In 2014 a movie reminded me how the press could be good and it was inspiring. In 2018, similar images from a comic felt different, because 2016 and after showed me how much damage the press could do. When revisiting "her e-mails" daily was more important than actual financial scandals and racism, and negative stories (like knowledge of the Russia investigation) were held back, that was damaging. Even now the feelings of Trump voters are revisited again and again, despite more people voting for Clinton, and them also being people who have feelings and thoughts about this.

(Also this year, while I was starting to think about this post, one NYT  figure who is one of the worst offenders demonstrated a sad fragility about it, but that wasn't really that surprising.)

None of this is really new, but I found surprising evidence of it in Been in the Storm So Long: The Aftermath of Slavery, by Leon F. Litwack on page 304:
“... the New York Times correspondent tried very hard to maintain his detachment – and he succeeded. “Whipping, paddling, and other customs, peculiar to the palmy days of the institution, are practiced, and the negro finds, to his heart's sorrow, that his sore-headed master is loath to give him up. There is fault on both sides and equal exaggeration in the representation of his difficulties, by both master and servant.” (NYT, August 2nd, 1865)
This sounds too stupid to have to say, but there is no moral equivalence between the person who is sad to no longer have slaves, thus keeps beating them, and the former slave who should be free - should have always been free, but now the law has caught up - but is still subject to slave treatment. That is a false equivalency. It goes beyond being stupid to being morally repugnant. It is neither honest nor fair.

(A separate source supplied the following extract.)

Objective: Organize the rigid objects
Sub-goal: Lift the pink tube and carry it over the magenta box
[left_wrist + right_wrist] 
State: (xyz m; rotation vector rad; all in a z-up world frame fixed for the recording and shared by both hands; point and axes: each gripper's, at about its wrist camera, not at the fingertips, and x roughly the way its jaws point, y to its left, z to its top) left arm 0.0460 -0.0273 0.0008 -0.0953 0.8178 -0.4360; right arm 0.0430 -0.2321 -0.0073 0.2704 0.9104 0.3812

And it does not succeed in afflicting the comfortable and comforting the afflicted.

I have some thoughts on why it happens for tomorrow. 

Monday, September 24, 2018

Making it

I almost forgot one of the Black History month topics.

It cam from reading Ain't No Making It: Leveled Aspirations in a Low-Income Neighborhood by Jay MacLeod.

MacLeod was working with youths as a student, and found an idea for his thesis in looking at two different groups of boys. He dubbed them the Brothers and the Hallway Hangers. One group was focusing on academic achievement and the other leaned toward more criminal activity. His initial work came out in 1987, but reconnecting with the grown boys later led to some additional understanding in 1995.

I personally leaned toward academic achievement, so I tended to favor the Brothers and root for them. It turned out that they didn't end up having much better job success than the Hallway Hangers.

One interesting thing to me is that the Hallway Hangers gained more from the group solidarity. They had a sense of community and belonging. It helped them because they knew that the odds were against them being able to get good-paying jobs and create better lives. That belief may have motivated some anti-social tendencies, but nonetheless, knowing that they did not have much they still had each other. Perhaps they felt some sense of accomplishment in knowing that it was rigged all along (thus being smarter than those chumps who kept studying).

The easy tendency is to call that a victim mentality and excoriate it; buckling down and working hard will fix everything. Pull up your pants!

The Brothers did that. They bought into the system and tried to work according to the rules of the system, but without significant improvements in their lives. I know hard work is supposed to be its own reward, but when there aren't any other rewards, eventually that is bound to raise questions. The Brothers were feeling much less positive eight years later.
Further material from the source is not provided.